What to work on ▸ Reproduce the material below line by line, beginning with its first line and ending with the line that contains "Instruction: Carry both"; leave out pictures.

Material provided Block Start

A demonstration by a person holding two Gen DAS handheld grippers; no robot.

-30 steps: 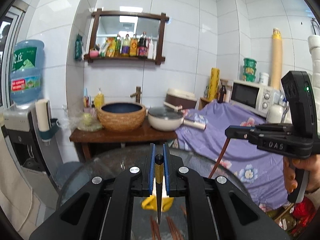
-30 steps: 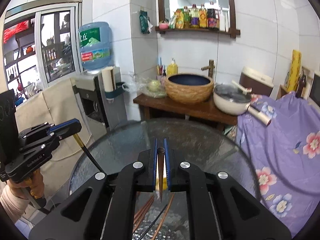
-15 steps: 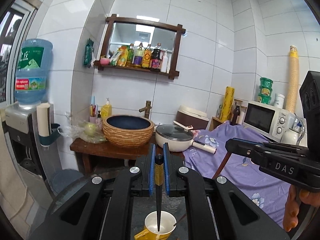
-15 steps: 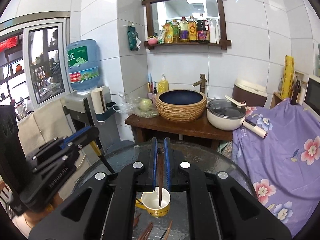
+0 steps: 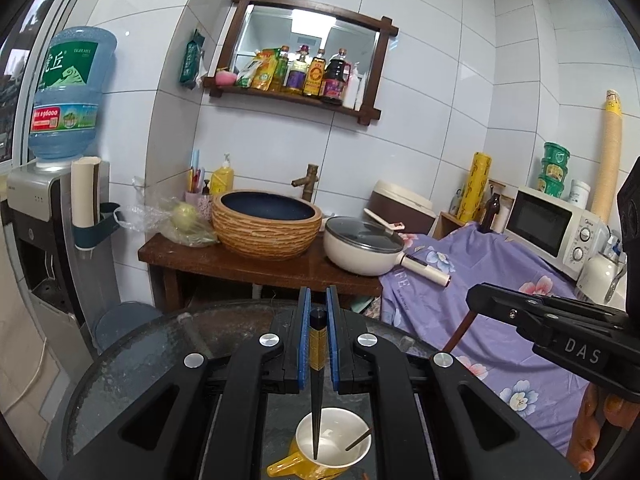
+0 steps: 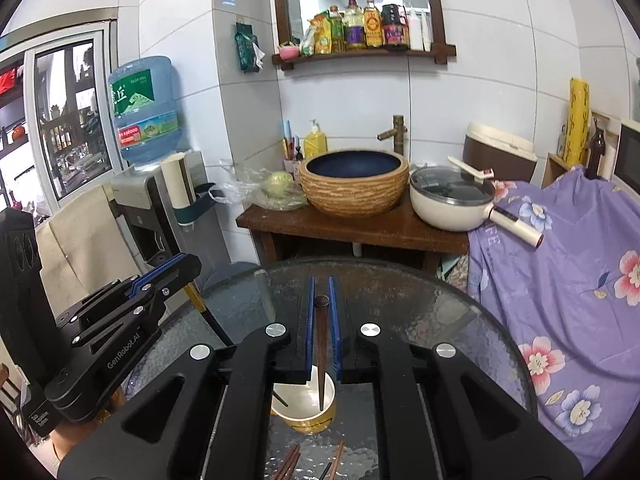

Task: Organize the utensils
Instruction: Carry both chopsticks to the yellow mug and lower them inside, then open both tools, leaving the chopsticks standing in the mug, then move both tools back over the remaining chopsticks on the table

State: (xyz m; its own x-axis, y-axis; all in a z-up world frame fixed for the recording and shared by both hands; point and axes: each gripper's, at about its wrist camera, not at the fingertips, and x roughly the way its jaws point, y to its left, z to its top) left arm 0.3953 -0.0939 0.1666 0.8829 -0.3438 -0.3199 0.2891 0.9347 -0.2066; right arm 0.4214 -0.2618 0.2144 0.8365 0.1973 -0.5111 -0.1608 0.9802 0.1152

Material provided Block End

Response area ▸
A demonstration by a person holding two Gen DAS handheld grippers; no robot.

-30 steps: 
-30 steps: 
-15 steps: 
-15 steps: 
+0 steps: 
+0 steps: 

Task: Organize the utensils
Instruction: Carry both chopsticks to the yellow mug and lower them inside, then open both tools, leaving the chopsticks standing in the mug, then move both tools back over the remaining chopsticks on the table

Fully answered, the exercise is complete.